American and British Forces have fought shoulder to shoulder for a hundred years to safeguard the ideals and values our countries share.The Duke of Sussex
A bit of a ‘pinch yourself’ moment - standing on the flight deck of Intrepid, the legendary Fighting ‘I’, with its glorious and battle-scarred history. The backdrop isn’t bad either! A huge privilege – thank you.
It is so good of you all to come here this afternoon - I really hope you’re enjoying it as much as I am. If I may, though, I would just like to steal a few moments of your time to talk about an important and serious matter affecting both our countries - an issue that my brother, William, and I both feel passionately about, as I’m sure you do too: It’s the welfare of our men and women in uniform; those whom we send out to fight our wars and protect our freedom.
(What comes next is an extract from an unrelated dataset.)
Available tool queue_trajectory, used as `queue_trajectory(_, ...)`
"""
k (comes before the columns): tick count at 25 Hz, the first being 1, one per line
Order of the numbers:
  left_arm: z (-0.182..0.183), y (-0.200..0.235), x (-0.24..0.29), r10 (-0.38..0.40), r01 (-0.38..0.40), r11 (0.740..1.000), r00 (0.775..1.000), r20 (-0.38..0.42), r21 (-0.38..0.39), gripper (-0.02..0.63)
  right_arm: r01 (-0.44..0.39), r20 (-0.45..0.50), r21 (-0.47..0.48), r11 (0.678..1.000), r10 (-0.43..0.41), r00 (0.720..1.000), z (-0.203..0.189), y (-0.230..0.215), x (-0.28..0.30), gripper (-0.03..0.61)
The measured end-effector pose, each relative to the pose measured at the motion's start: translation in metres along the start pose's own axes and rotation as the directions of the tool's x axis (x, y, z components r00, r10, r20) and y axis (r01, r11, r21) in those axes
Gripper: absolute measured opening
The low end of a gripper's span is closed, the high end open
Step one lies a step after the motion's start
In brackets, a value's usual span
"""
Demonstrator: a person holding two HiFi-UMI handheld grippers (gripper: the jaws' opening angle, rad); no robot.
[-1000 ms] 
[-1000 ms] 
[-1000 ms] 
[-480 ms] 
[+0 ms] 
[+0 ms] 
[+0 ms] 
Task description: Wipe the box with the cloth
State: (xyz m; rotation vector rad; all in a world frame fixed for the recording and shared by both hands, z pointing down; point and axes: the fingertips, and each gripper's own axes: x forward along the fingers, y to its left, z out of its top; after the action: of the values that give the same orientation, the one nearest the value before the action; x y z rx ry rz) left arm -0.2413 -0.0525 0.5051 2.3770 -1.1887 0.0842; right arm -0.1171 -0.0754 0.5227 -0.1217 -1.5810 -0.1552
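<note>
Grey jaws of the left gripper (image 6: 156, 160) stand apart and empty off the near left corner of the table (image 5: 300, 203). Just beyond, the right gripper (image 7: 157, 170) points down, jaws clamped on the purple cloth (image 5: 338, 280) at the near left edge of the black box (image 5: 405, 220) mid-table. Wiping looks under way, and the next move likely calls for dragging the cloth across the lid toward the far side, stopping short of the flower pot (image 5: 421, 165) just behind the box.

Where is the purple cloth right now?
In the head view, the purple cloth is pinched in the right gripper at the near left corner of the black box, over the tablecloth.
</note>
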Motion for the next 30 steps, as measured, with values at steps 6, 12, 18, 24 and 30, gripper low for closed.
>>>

American and British Forces have fought shoulder to shoulder for a hundred years to safeguard the ideals and values our countries share. This extraordinary history of sacrifice and unity of purpose continues to this day. We fight together; tragically, some die together; and others are wounded together. On the battlefield, American and British medics strive heroically to treat each others’ casualties. Beyond the battlefield though, paths diverge as each country takes back its own.
For veterans and those who care for them, trans-Atlantic bonds do hold firm. But I believe that they could still be strengthened. We in Britain can learn from the American culture of philanthropy, and from the great pioneering work in the fields of care, prosthetics and rehabilitation of your Universities, Hospitals and other organisations. In turn, I hope we can offer some inspiring examples of our own.
And there can be two no more inspiring examples than the two behind me Captain Kate Philp and Captain Guy Disney, both serving officers in the British Army. They will say a few words to you in a moment. I’ve asked Kate and Guy to do many things while they are here: to talk to as many people as they can about how British and American veterans’ organisations can work more closely together. So, may I encourage all of you who have thoughts on how we may achieve this to seek them out at the Reception afterwards. Now you know what they look like.
Finally, I would just like to say a huge thank you to the Intrepid Museum and to Sir Alan Collins for making tonight possible…and to the four former crew members of this great warship who are here tonight for allowing us aboard their Fighting ‘I’.